Hi,

On Tue, Apr 12, 2016 at 9:59 AM, LCD 47 <[email protected]> wrote:
> On 12 April 2016, Yegappan Lakshmanan <[email protected]> wrote:
>
> [...]
>> >     Can you please give an example when setting the cursor before an
>> > autocmd would "break functionality that depends on these events"?
>> >
>>
>> Consider for example, you have a BufReadPre autocommand that either
>> uncompresses a file or performs a network operation to load the
>> buffer.  If these autocommands are delayed, then the buffer cannot be
>> loaded and the location list cannot position the cursor.
>>
>> Note that selecting an entry from the location can trigger various
>> autocommands depending on whether the buffer is already loaded in a
>> window or hidden or not in memory.
>>
>> Also, depending on the 'switchbuf' setting, selecting an entry from
>> the quickfix list can create a new window or a tab, jump to a tab or
>> window.  This will trigger additional autocommand events. You cannot
>> delay autocommands in these cases (for example TabEnter/WinEnter).
>
>     Right, this actually makes the case that patch 1640 is the wrong
> fix, and also that the problem I'm pointing to has nothing to do with
> patch 1592.
>

I am not sure why you say the changes made for 1640 are wrong.
The changes make sure that the location list entry is still valid
after loading a buffer.

>
>     Currently .ll when jumping to file "example.txt" line N goes roughly
> like this:
>
> (1) load "example.txt"
> (2) trigger autocmds for "example.txt"
> (3) go to line N.
>
>     If the loclist changes between (2) and (3) there's trouble because
> you're reading from free()d memory.  For this reason, your patch 1640
> adds a safeguard between (2) and (3), making sure the loclist is still
> the same.
>

The patch makes sure that the location list entry (not the entire list)
is still valid. Note that a autocmd can add entry to the current location
list and modify entries which will not impact the current entry. But the
autocmd cannot delete the current location list or load a new location
list.

>
> This breaks autocmds for "example.txt" that override the current
> loclist.
>

Do you have a real-world example of an existing plugin that
breaks because of this change? I am not sure how else this
problem can be fixed.
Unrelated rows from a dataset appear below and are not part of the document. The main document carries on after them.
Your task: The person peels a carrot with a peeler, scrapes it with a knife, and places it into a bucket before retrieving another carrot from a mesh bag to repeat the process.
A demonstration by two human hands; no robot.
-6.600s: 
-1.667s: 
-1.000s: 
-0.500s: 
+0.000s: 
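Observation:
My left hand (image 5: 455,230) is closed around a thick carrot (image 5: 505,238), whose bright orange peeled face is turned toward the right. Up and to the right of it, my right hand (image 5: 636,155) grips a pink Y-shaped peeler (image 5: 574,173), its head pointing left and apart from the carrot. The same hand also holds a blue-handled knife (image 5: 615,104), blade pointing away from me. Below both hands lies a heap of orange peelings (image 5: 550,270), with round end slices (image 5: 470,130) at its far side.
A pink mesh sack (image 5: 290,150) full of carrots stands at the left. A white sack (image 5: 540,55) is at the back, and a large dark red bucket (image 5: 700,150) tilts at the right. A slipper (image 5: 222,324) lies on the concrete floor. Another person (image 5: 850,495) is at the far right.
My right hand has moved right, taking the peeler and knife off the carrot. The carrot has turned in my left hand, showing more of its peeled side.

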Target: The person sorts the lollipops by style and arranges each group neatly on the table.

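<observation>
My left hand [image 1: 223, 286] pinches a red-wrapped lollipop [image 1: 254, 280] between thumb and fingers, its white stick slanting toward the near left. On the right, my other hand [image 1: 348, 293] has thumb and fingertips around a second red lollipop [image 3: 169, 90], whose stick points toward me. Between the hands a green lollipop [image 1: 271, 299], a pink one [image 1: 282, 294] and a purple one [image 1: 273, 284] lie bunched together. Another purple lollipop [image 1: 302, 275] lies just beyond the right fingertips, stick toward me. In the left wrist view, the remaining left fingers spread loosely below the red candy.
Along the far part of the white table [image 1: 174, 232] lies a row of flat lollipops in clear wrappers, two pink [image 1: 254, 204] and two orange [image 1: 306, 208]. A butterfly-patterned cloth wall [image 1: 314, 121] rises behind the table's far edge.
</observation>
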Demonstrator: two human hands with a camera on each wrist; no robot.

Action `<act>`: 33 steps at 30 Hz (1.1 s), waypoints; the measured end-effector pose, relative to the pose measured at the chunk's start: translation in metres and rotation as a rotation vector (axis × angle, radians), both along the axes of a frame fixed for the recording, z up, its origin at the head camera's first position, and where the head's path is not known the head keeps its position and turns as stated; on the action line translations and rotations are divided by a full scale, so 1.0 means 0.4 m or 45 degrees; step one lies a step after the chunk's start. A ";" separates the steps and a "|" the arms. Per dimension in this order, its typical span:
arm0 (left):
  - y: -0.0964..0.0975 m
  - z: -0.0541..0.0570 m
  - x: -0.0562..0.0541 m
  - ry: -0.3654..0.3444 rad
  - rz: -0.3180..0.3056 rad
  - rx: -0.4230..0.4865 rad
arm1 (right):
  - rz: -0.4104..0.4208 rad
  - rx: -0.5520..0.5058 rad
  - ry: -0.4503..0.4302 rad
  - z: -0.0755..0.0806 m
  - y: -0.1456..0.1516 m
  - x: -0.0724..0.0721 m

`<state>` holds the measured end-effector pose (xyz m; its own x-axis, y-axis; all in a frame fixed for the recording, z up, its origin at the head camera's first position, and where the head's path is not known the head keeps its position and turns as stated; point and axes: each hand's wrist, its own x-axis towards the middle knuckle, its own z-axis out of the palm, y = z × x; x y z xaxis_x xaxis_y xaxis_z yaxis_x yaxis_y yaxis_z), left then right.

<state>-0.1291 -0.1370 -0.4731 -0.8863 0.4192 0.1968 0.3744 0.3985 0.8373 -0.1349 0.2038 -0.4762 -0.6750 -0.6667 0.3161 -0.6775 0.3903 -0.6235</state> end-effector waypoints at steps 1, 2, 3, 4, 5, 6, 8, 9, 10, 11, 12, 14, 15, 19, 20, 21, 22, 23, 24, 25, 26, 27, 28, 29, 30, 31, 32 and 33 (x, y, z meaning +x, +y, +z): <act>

Without this change, Vim will reference
freed memory and will crash.

>
 > It also breaks autocmds for "example.txt" that modify the
> contents of "example.txt", because line N from .ll might no longer be
> the same after the autocmds.
>

The patch only checks whether the location list entry is valid.
It doesn't check whether the contents of the buffer are changed
or not. The autocmd can change the contents of the buffer.

>
>     I suggest swapping (2) and (3), that is, delaying autocmds for
> "example.txt" until the jump is finished:
>
> (1') load "example.txt"
> (2') go to line N
> (3') trigger autocmds for "example.txt".
>

As discussed in the earlier e-mails, triggering autocmd at this point
is too late. To load the buffer and jump to the line, you need to trigger
autocmds.

>
>     With this approach there is no need to care whether autocmds change
> the current loclist or not, since the old loclist is no longer needed,
> and can be safely discarded at that point.
>
>     The cursor also stand more chances to stay on the right line if the
> autocmds change the contents of the buffer, since Vim can keep track of
> it.
>

When the contents of a buffer is modified, Vim automatically updates
the line numbers in the quickfix/location list entries (refer to the
qf_mark_adjust() function).

>
>     And finally, setting the cursor before running the autocmds is
> highly unlikely to change the conditions that trigger said autocmds.
> Reference: quickfix.c lines 1857-1969 in 1724.
>
>     Summary: 1640 was the wrong fix.  It breaks existing plugins, such
> as syntastic and vim-go, which now have to find workarounds.
>

Are you guessing that this change may break those plugins or do you have
a simplified example of how this change breaks those plugins?